■ Your goal
Beneath this line are the data; copy exactly the part of them that opens with the line containing "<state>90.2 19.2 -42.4" and closes with the line containing "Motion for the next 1", and only that part.

╭──

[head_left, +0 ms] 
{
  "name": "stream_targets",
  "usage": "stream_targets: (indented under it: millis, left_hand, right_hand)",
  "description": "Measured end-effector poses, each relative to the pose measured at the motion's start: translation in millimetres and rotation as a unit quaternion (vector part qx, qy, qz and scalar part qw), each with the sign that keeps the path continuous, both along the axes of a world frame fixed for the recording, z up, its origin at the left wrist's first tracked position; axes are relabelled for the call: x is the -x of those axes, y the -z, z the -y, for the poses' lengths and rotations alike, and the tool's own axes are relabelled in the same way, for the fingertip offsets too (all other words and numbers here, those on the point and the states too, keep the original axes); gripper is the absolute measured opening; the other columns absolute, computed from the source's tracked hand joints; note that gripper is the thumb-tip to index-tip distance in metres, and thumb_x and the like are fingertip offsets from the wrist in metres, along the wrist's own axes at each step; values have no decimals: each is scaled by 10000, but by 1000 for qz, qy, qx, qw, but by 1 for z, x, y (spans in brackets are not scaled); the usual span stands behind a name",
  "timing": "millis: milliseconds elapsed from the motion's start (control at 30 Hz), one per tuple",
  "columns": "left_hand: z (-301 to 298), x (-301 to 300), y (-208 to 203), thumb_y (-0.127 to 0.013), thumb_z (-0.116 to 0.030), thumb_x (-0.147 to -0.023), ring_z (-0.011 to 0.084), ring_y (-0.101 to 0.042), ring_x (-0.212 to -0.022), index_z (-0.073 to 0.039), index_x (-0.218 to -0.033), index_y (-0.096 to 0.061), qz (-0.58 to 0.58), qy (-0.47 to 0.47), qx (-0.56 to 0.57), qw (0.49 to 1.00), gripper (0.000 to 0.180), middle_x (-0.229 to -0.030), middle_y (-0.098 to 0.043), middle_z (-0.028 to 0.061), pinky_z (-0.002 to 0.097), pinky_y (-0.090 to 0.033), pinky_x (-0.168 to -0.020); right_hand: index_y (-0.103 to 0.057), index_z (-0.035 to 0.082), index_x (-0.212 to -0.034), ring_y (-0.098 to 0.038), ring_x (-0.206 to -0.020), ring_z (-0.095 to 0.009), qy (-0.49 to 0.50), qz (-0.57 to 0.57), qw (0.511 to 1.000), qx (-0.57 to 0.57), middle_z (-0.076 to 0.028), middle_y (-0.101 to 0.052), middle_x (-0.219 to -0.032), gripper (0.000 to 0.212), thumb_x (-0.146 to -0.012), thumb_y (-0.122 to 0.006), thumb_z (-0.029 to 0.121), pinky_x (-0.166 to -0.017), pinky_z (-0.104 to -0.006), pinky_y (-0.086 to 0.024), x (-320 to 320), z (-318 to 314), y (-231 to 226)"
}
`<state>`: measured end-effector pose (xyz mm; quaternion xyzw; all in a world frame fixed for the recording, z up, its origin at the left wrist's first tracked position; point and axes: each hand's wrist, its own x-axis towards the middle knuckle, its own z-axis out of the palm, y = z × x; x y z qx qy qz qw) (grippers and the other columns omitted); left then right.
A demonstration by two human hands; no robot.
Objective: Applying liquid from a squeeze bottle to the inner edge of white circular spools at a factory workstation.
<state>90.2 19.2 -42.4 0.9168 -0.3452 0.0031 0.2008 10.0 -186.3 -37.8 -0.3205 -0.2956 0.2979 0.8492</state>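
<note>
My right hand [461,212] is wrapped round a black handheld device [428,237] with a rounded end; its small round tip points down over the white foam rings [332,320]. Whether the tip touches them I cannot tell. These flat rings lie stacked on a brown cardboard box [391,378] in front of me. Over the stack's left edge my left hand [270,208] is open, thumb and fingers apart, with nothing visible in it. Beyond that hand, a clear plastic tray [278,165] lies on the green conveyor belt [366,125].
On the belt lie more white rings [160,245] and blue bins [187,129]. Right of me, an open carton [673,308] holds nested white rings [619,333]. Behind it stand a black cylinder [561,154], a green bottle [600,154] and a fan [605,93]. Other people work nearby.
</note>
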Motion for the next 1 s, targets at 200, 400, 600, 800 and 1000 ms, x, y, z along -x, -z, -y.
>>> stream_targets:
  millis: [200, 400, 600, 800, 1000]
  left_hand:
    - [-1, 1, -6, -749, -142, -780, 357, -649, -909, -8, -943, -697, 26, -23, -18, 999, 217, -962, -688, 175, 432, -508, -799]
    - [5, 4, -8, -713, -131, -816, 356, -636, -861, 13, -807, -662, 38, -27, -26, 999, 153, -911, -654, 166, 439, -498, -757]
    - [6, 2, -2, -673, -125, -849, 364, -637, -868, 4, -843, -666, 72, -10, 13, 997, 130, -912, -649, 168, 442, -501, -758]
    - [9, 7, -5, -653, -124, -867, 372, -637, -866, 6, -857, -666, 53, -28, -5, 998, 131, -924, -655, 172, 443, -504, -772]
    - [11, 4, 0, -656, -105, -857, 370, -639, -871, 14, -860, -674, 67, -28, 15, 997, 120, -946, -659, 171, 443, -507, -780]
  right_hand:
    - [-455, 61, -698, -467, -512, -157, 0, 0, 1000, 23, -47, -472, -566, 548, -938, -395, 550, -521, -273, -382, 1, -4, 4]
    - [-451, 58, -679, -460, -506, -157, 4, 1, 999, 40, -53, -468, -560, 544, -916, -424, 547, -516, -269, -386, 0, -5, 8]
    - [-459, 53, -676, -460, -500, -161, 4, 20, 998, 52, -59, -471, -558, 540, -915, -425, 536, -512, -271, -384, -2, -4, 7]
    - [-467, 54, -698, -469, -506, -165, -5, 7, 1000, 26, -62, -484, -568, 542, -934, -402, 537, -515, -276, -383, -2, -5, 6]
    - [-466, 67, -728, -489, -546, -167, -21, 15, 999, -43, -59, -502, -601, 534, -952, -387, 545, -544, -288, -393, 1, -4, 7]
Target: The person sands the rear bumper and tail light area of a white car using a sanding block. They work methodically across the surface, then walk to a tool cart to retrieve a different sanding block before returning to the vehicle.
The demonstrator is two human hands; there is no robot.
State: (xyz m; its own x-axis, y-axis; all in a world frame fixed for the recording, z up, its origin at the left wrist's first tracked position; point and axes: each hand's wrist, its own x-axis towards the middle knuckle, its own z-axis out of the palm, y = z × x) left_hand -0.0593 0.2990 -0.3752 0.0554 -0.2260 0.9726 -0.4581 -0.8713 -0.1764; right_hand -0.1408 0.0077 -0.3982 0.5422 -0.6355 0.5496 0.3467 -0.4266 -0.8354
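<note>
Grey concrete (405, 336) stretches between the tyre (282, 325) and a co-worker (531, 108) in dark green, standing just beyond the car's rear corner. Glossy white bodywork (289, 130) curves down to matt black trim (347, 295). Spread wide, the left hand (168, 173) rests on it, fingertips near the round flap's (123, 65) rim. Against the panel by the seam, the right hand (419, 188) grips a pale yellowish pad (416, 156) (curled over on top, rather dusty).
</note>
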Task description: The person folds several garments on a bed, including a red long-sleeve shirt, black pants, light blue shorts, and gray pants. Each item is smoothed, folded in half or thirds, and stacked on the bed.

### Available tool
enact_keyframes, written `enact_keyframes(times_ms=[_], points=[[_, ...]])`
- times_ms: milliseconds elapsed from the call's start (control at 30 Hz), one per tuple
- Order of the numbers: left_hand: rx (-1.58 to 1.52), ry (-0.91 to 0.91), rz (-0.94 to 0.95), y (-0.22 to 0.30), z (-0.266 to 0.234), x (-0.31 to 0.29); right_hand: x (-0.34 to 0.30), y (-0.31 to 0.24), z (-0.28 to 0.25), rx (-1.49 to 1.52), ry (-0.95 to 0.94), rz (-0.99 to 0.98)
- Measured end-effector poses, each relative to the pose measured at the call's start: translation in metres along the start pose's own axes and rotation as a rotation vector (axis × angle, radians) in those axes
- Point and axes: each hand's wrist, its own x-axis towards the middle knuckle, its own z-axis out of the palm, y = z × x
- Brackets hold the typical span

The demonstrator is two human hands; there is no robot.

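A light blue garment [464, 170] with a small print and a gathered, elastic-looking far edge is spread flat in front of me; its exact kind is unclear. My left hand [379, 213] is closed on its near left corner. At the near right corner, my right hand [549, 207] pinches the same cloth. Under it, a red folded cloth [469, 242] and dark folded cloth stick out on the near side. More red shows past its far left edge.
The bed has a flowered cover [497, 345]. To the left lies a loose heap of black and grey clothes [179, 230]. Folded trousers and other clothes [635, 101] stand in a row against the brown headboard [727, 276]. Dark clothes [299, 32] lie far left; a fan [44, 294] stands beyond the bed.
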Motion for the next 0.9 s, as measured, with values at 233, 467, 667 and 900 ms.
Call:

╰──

■ Your response
<state>90.2 19.2 -42.4 0.9168 -0.3452 0.0031 0.2008 10.0 -186.3 -37.8 -0.3205 -0.2956 0.2979 0.8492</state>
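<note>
My right hand [461,212] is wrapped round a black handheld device [428,237] with a rounded end; its small round tip points down over the white foam rings [332,320]. Whether the tip touches them I cannot tell. These flat rings lie stacked on a brown cardboard box [391,378] in front of me. Over the stack's left edge my left hand [270,208] is open, thumb and fingers apart, with nothing visible in it. Beyond that hand, a clear plastic tray [278,165] lies on the green conveyor belt [366,125].
On the belt lie more white rings [160,245] and blue bins [187,129]. Right of me, an open carton [673,308] holds nested white rings [619,333]. Behind it stand a black cylinder [561,154], a green bottle [600,154] and a fan [605,93]. Other people work nearby.
</note>
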Motion for the next 1 s, targets at 200, 400, 600, 800 and 1000 ms, x, y, z along -x, -z, -y.

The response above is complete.